* TASK TO COMPLETE
Say how many lines in the listing contain the string "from", giving the number alone.

* RECORDED DATA

+ + + + +

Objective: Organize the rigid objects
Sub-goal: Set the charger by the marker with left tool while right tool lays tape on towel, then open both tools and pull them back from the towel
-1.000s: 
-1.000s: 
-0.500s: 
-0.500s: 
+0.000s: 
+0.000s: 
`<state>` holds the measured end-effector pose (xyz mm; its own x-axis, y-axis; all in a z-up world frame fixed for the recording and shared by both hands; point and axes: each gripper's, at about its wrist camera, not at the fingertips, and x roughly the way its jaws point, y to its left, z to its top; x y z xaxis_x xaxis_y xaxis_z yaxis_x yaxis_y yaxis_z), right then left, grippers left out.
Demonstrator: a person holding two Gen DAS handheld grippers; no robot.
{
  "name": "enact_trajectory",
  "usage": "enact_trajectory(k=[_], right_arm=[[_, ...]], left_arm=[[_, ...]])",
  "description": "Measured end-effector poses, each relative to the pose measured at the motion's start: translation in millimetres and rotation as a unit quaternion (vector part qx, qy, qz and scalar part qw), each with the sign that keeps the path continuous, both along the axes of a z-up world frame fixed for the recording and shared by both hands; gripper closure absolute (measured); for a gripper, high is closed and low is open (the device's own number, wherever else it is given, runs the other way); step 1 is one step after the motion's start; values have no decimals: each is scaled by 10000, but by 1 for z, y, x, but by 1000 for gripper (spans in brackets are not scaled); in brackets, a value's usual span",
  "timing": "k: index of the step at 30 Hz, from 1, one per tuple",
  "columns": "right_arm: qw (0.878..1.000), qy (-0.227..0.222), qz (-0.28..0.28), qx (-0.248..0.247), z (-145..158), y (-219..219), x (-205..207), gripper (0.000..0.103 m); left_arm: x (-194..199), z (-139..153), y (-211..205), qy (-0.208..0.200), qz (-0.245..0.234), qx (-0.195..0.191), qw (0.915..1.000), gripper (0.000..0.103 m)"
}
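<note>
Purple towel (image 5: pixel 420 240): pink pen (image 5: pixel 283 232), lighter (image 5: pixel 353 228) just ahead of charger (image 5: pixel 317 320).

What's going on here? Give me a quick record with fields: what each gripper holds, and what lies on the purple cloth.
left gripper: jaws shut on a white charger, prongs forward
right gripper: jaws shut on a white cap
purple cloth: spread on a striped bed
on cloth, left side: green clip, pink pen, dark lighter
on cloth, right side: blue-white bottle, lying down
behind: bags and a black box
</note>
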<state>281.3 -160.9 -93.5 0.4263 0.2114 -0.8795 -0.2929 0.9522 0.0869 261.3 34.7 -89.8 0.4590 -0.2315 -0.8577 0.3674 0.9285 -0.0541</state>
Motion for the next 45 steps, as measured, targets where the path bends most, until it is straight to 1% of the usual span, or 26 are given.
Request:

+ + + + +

* ANSWER SPACE
2